[Data entries]
● ● ● ● ●
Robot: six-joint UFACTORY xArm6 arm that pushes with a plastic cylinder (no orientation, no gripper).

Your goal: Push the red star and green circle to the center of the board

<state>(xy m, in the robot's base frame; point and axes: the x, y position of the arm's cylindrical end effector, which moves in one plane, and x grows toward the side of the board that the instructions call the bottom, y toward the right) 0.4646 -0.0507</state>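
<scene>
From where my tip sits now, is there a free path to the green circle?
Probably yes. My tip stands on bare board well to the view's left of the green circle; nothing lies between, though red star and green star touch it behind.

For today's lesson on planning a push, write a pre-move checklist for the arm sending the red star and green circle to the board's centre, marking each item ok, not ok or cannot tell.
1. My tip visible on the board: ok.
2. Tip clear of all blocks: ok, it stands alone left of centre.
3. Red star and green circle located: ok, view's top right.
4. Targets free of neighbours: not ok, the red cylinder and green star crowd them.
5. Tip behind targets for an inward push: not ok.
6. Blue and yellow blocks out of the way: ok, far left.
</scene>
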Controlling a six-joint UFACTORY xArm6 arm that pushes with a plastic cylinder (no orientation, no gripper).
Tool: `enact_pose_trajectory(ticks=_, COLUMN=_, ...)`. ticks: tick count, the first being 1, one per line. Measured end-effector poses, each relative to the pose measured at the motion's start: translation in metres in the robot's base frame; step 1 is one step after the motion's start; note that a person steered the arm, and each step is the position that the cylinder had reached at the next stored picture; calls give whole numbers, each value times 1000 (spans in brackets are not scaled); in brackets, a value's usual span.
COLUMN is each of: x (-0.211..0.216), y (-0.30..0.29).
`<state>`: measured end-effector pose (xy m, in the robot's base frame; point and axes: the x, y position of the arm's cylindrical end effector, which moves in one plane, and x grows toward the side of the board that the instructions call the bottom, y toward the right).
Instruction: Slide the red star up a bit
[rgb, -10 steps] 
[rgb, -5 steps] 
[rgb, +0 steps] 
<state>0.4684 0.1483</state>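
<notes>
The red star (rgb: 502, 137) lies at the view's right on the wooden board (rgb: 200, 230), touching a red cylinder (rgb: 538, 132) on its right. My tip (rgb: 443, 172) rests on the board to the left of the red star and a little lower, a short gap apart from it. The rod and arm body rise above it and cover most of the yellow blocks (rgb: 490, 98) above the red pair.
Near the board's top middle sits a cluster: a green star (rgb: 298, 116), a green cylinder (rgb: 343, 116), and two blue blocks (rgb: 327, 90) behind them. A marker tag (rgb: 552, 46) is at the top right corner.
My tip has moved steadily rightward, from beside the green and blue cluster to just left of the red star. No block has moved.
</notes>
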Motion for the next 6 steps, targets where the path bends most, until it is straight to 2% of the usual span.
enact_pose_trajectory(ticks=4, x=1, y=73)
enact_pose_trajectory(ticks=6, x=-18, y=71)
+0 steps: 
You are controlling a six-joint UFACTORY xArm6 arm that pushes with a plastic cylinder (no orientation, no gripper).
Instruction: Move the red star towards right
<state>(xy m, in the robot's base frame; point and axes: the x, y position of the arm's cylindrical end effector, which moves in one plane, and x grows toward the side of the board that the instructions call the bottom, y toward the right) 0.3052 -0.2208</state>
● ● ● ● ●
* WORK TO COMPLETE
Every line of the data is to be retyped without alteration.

* EXERCISE RESPONSE
Robot: six-joint UFACTORY xArm6 arm that pushes with a plastic cylinder (no orientation, no gripper).

Your goal: Push the red star and green circle to the center of the board

<state>(xy m, in the robot's base frame; point and axes: the x, y position of the arm's cylindrical end effector, which moves in one plane, and x grows toward the side of the board that the instructions call the bottom, y toward the right) 0.4646 -0.0507</state>
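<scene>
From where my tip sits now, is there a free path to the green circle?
Probably yes. My tip stands on bare board well to the view's left of the green circle; nothing lies between, though red star and green star touch it behind.

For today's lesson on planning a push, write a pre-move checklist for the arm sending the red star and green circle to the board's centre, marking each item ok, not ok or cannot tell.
1. My tip visible on the board: ok.
2. Tip clear of all blocks: ok, it stands alone left of centre.
3. Red star and green circle located: ok, view's top right.
4. Targets free of neighbours: not ok, the red cylinder and green star crowd them.
5. Tip behind targets for an inward push: not ok.
6. Blue and yellow blocks out of the way: ok, far left.
</scene>
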Controlling a six-joint UFACTORY xArm6 arm that pushes with a plastic cylinder (no orientation, no gripper).
Tool: `enact_pose_trajectory(ticks=_, COLUMN=_, ...)`. ticks: tick count, the first being 1, one per line. Measured end-effector poses, each relative to the pose measured at the motion's start: translation in metres in the robot's base frame; step 1 is one step after the motion's start; note that a person steered the arm, and each step is the position that the cylinder had reached at the next stored picture; calls give whole numbers, each value times 1000 (spans in brackets are not scaled); in brackets, a value's usual span.
COLUMN is each of: x (-0.211..0.216), y (-0.30..0.29).
`<state>`: measured end-effector pose (xy m, in the robot's base frame; point and axes: the x, y position of the arm's cylindrical end effector, which moves in one plane, and x grows toward the side of the board that the instructions call the bottom, y toward the right).
Instruction: Slide the red star up a bit
[rgb, -10 steps] 
[rgb, -5 steps] 
[rgb, +0 steps] 
<state>0.4684 0.1483</state>
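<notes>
The red star (rgb: 502, 137) lies at the view's right on the wooden board (rgb: 200, 230), touching a red cylinder (rgb: 538, 132) on its right. My tip (rgb: 443, 172) rests on the board to the left of the red star and a little lower, a short gap apart from it. The rod and arm body rise above it and cover most of the yellow blocks (rgb: 490, 98) above the red pair.
Near the board's top middle sits a cluster: a green star (rgb: 298, 116), a green cylinder (rgb: 343, 116), and two blue blocks (rgb: 327, 90) behind them. A marker tag (rgb: 552, 46) is at the top right corner.
My tip has moved steadily rightward, from beside the green and blue cluster to just left of the red star. No block has moved.
</notes>
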Motion for the next 6 steps, targets where the path bends most, until it is straight to 2% of the usual span.
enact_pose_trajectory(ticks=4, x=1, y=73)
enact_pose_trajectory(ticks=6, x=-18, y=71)
+0 steps: 
You are controlling a six-joint UFACTORY xArm6 arm that pushes with a plastic cylinder (no orientation, no gripper).
Instruction: Move the red star towards right
<state>(xy m, in the robot's base frame; point and axes: the x, y position of the arm's cylindrical end effector, which moves in one plane, and x grows toward the side of the board that the instructions call the bottom, y toward the right) 0.3052 -0.2208</state>

Fully answered, the exercise is complete.